* Exercise description *
The pictures get dropped, while every remaining part of the listing is copied exactly.

START Provided material

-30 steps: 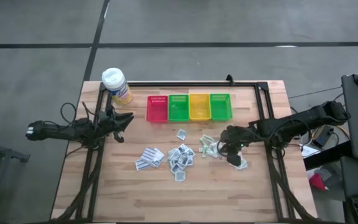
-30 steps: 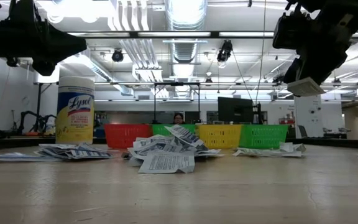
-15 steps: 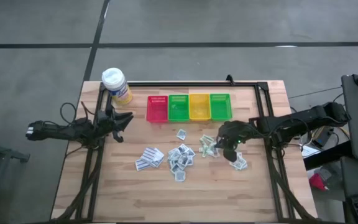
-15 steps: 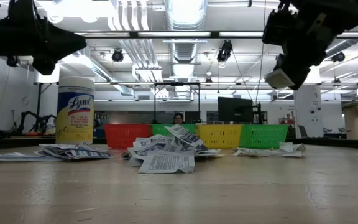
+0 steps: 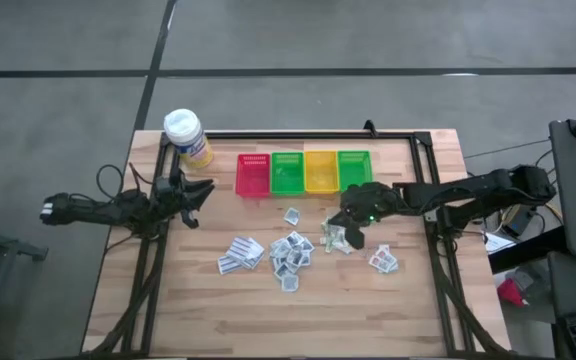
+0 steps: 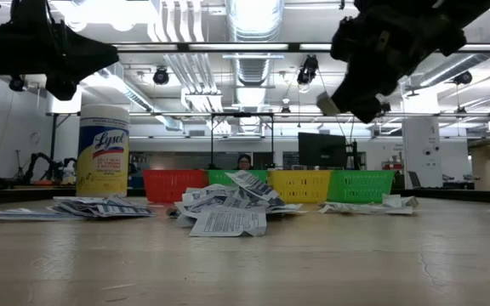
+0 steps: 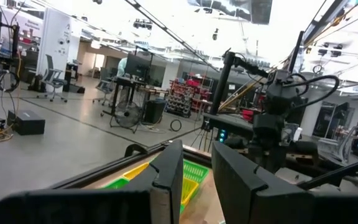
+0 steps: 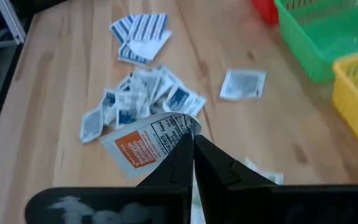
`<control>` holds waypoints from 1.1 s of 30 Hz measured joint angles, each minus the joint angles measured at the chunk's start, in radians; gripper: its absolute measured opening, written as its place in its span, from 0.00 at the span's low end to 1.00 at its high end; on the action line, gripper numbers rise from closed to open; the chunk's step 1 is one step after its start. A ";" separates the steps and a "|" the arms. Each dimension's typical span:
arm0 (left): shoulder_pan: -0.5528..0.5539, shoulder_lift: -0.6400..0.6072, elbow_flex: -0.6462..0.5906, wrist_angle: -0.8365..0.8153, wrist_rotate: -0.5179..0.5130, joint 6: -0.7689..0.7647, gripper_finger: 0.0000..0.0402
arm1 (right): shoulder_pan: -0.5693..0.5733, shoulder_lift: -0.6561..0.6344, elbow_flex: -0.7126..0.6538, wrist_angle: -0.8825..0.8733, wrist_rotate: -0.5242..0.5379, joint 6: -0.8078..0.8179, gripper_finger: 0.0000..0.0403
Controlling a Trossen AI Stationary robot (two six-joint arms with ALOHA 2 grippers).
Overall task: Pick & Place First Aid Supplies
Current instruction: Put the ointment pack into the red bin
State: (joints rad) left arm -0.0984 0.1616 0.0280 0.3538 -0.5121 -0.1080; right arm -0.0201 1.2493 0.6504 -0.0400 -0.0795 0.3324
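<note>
My right gripper (image 8: pixel 191 146) is pinching a small white sachet with orange print (image 8: pixel 143 144), hanging above the wooden table (image 5: pixel 408 310) at six o'clock from the yellow plastic bin (image 5: pixel 320 170). My left gripper (image 5: pixel 200 190), fingers slightly apart and empty, is waiting at nine o'clock from the red bin (image 5: pixel 252 173).

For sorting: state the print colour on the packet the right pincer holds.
Orange-red block with dark text on the white packet; clearest in the right wrist view.

Legible text: "Lyxol"-style script brand reading "Lysol", on the label of the yellow canister (image 6: pixel 103 151). Print on the sachets (image 6: pixel 225 221): too small to read.
</note>
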 joint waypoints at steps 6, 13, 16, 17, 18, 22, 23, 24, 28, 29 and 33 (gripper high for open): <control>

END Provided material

* Exercise solution *
-30 steps: 
-30 steps: 
-15 steps: 
-15 steps: 
+0 steps: 
+0 steps: 
+0 steps: 
+0 steps: 
`<control>` holds waypoints from 1.1 s of 30 Hz measured joint angles, each minus the joint angles measured at the chunk's start, in radians; gripper: its absolute measured opening, written as its place in its span, from 0.00 at the span's low end to 1.00 at its high end; on the action line, gripper numbers rise from closed to open; the chunk's step 1 is one step after its start. A ";" separates the steps and a "|" the arms. Each dimension's typical span:
arm0 (left): shoulder_pan: -0.5528..0.5539, shoulder_lift: -0.6400..0.6072, elbow_flex: -0.6462..0.5906, wrist_angle: -0.8365..0.8153, wrist_rotate: -0.5179..0.5130, joint 6: -0.7689..0.7647, gripper_finger: 0.0000..0.0402
arm1 (right): shoulder_pan: -0.5693..0.5733, shoulder_lift: -0.6561..0.6344, elbow_flex: -0.7126..0.6538, wrist_angle: -0.8825..0.8733, wrist_rotate: -0.5242..0.5379, joint 6: -0.8078..0.8179, gripper_finger: 0.0000..0.0403
Controlling a Trossen AI Stationary robot (two six-joint arms with ALOHA 2 grippers).
Overall task: Pick & Place First Aid Supplies
Current instruction: Put the ointment pack into the red bin
State: (joints rad) left arm -0.0984 0.1616 0.0280 0.3538 -0.5121 -0.1080; right arm -0.0201 1.2493 0.6504 -0.0400 -0.0795 0.3324
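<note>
My right gripper (image 8: pixel 191 146) is pinching a small white sachet with orange print (image 8: pixel 143 144), hanging above the wooden table (image 5: pixel 408 310) at six o'clock from the yellow plastic bin (image 5: pixel 320 170). My left gripper (image 5: pixel 200 190), fingers slightly apart and empty, is waiting at nine o'clock from the red bin (image 5: pixel 252 173).

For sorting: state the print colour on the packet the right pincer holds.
Orange-red block with dark text on the white packet; clearest in the right wrist view.

Legible text: "Lyxol"-style script brand reading "Lysol", on the label of the yellow canister (image 6: pixel 103 151). Print on the sachets (image 6: pixel 225 221): too small to read.
</note>
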 joint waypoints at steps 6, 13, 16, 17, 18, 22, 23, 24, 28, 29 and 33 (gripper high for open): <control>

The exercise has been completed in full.